Greece leaving the euro not so scary - Germans
German ministers continued to increase pressure on Greece to implement savings measures over the weekend, despite the Greek parliament voting clearly in favour of a radical reform packet which provoked riots in Athens.
The Greek parliament voted on Sunday evening in favour of a savings package which includes job cuts and wage reductions – the price of releasing the next tranche of €130 billion from the euro emergency fund.
German Economy Minister Philipp Rösler would not rule out Sunday the prospects of Greece's exit from the eurozone, saying that "D-Day" was becoming a "less scary" prospect.
Asked during an interview with German television ARD about a possible exit of Greece from the eurozone, Rösler replied: "It's in the hands of the Greeks."
"D-Day is less and less scary," he added later in the interview. Rösler also pushed Greece to commit more to reforms, saying that it was making less effort than Portugal and Spain, according to a text of the interview published ahead of the broadcast.
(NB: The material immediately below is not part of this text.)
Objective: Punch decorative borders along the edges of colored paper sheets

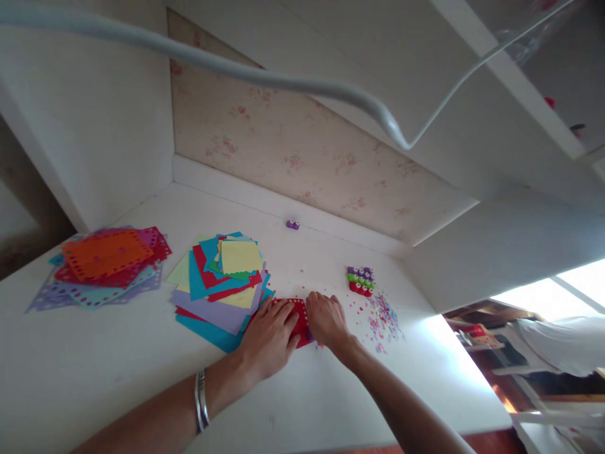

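A red sheet of paper (299, 326) with small punched holes along its edges lies on the white desk (155, 372). My left hand (269, 334) rests flat on this sheet, fingers spread, with a silver bangle at the wrist. At the sheet's right edge my right hand (327, 318) is closed around a small purple paper punch (310, 334), mostly hidden under the fingers. Left of the sheet is a stack of coloured paper (236, 315) in blue, purple, red and yellow. Punched-out confetti (384, 318) is scattered to the right of my right hand.
A pile of hole-punched sheets (108, 252), orange on top, lies at the far left. Purple, green and red punches (361, 281) stand grouped beyond the confetti. Two purple punches (292, 224) sit near the back wall. A grey cable (283, 79) hangs across the upper view.
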Demonstrator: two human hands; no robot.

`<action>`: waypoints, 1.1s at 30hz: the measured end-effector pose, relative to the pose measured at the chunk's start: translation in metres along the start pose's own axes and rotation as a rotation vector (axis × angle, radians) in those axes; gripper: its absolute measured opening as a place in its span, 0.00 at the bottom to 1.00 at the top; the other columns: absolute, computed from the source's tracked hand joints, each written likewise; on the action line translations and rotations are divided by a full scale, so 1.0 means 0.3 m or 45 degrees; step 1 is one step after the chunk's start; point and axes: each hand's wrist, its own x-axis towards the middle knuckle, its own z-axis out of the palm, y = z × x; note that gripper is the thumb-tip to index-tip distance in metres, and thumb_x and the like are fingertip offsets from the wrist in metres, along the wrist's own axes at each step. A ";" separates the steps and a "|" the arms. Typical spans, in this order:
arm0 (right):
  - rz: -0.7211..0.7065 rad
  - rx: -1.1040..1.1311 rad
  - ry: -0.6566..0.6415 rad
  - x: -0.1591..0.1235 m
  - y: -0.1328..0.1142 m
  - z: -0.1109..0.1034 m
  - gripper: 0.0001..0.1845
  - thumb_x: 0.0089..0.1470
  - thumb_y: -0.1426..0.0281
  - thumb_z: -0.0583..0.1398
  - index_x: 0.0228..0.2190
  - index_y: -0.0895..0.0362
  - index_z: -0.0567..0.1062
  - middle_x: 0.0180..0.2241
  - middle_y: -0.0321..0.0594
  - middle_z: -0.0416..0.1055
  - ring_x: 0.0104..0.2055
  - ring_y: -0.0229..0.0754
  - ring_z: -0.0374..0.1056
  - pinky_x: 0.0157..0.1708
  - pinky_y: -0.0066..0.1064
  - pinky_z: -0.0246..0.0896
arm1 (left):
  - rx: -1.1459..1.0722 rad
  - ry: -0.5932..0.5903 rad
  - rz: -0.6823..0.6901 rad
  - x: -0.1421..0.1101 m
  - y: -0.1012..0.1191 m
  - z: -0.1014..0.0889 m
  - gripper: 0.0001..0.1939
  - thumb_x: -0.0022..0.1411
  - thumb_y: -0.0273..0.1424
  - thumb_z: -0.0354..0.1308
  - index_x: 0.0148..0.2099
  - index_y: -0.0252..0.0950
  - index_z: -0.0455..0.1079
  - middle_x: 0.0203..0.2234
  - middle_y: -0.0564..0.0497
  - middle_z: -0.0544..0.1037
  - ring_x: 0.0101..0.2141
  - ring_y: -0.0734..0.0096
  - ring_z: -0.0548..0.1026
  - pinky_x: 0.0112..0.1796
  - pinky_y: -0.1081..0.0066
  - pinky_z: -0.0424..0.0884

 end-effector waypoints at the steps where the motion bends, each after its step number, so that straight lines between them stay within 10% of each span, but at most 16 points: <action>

On Monday he told the Morgenmagazin television programme it was crucial that the reforms were actually implemented – only then would the money be released. He said it was correct to push the Greek government in what he called the “right direction”.
He would not say he was confident the measures would be implemented, pointing to Greek tax laws which had been on the books for ages but not properly enforced.
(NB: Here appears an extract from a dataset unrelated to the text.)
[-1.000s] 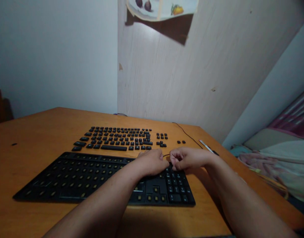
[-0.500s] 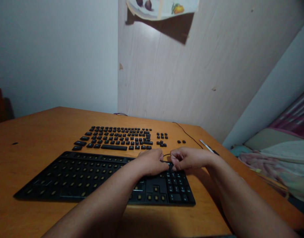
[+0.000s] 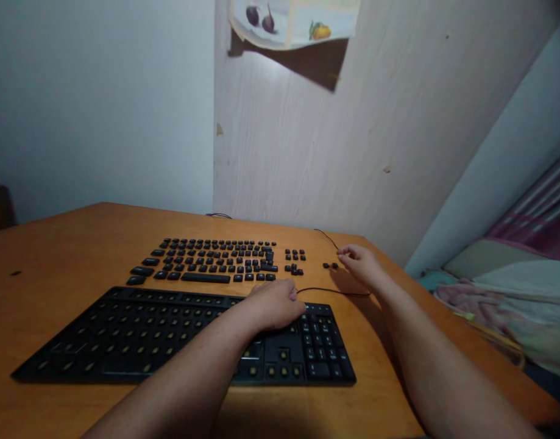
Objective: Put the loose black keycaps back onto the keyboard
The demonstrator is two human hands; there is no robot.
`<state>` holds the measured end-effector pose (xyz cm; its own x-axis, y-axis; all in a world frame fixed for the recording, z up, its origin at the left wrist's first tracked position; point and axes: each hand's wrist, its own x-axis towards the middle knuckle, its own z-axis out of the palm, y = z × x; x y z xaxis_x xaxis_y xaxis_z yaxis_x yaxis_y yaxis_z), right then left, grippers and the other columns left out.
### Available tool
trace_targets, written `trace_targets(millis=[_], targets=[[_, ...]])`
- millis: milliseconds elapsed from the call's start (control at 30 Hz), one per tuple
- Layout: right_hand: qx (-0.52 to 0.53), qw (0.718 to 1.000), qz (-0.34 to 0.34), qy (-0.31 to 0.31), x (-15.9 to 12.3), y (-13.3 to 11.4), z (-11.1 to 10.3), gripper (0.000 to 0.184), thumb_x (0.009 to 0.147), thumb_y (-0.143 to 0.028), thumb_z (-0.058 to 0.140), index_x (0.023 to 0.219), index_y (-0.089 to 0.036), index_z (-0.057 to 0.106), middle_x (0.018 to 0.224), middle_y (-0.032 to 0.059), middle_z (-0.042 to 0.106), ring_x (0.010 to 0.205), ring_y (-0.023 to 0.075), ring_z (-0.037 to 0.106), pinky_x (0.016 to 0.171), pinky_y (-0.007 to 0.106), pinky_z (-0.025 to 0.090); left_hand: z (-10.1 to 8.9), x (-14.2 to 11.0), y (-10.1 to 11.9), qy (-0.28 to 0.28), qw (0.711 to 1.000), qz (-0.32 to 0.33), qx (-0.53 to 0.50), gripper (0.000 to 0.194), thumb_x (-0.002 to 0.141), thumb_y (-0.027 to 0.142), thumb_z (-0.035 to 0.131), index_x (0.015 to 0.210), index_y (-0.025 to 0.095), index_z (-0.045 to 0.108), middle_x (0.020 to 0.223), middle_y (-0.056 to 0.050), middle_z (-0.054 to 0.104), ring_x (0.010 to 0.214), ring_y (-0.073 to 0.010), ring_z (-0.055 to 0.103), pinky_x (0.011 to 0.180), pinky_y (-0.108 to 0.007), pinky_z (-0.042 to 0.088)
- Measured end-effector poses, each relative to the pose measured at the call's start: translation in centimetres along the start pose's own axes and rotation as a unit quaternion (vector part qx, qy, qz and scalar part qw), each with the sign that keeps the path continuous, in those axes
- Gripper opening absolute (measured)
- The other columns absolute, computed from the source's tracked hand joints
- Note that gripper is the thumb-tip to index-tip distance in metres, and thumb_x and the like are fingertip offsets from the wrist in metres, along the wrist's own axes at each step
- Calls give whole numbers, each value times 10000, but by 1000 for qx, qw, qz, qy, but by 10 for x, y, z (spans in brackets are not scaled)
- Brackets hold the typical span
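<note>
My left hand (image 3: pixel 275 306) grips the upper right part of a black keyboard (image 3: pixel 138 323), its thumb lying near the number pad. Its other fingers are curled and partly hidden behind the hand. Most key positions on the keyboard are bare, while the number pad (image 3: pixel 318 350) carries several keycaps. Farther back, my right hand (image 3: pixel 358 263) hovers over the table with fingers slightly apart, and I see nothing between them. Just left of its fingertips lie two small black keycaps (image 3: pixel 330 265).
Loose black keycaps (image 3: pixel 206 261) lie in keyboard order behind the keyboard, with smaller groups (image 3: pixel 295 255) to their right. A black cable (image 3: pixel 325 289) runs across the wooden table (image 3: pixel 78 244). A wall stands behind; a bed (image 3: pixel 499 274) is at right.
My right hand has moved from the number pad, away from me and to the right, to the two loose keycaps. My left hand has stayed on the keyboard. The view has shifted slightly.
</note>
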<state>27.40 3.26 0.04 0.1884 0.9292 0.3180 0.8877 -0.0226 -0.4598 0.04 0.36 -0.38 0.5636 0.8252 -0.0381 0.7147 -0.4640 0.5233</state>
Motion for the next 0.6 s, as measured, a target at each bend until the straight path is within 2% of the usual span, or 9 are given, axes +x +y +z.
trace_targets(millis=[100,167,333,467,600], targets=[[-48,999,2,-10,3,10,13,326,829,-263,522,1101,-195,687,1095,91,703,1017,226,610,859,318,452,0,1,0,2,1000,-1,3,178,727,360,502,833,234,569,825,-33,648,717,-194,571,550,-265,320],[-78,997,4,-26,2,11,21,360,830,-286,548,1155,-225,688,1143,80,701,1067,233,604,898,318,440,0,1,0,1,1000,-2,3,177,726,355,508,834,230,573,830,-37,650,720,-194,573,552,-266,325],[-132,990,8,-53,3,7,30,403,862,-363,540,1222,-241,671,1167,116,694,1075,281,611,878,361,440,0,-1,0,7,1000,-2,-6,170,732,356,523,826,228,585,829,-50,652,720,-206,574,574,-277,346],[-148,986,2,-73,5,3,31,322,853,-349,561,1123,-269,717,1117,98,711,1036,277,620,826,351,437,-1,-2,1,11,1000,2,-13,152,730,350,537,813,232,583,832,-50,655,733,-214,580,594,-282,361],[-143,986,3,-84,4,1,29,263,832,-330,582,1023,-238,738,1030,105,720,949,258,628,757,329,428,-1,-2,1,12,1000,3,-17,133,726,336,544,792,225,577,819,-48,651,742,-213,586,593,-277,359]])
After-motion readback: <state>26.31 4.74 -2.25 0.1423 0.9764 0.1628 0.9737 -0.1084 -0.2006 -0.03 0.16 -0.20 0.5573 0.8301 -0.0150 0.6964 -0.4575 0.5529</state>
Rösler was the third German minister to call on Sunday for Athens to implement reforms quickly.
In an interview with weekly paper Welt am Sonntag, Finance Minister Wolfgang Schäuble said: "Greece's promises are insufficient for us. They must... first implement parts of the previous programme and save."
Foreign Affairs Minister Guido Westerwelle told news magazine Der Spiegel that "it is not enough to adopt reform programmes. It is also necessary to begin without delay the implementation of these reforms.
“Not any time, but now."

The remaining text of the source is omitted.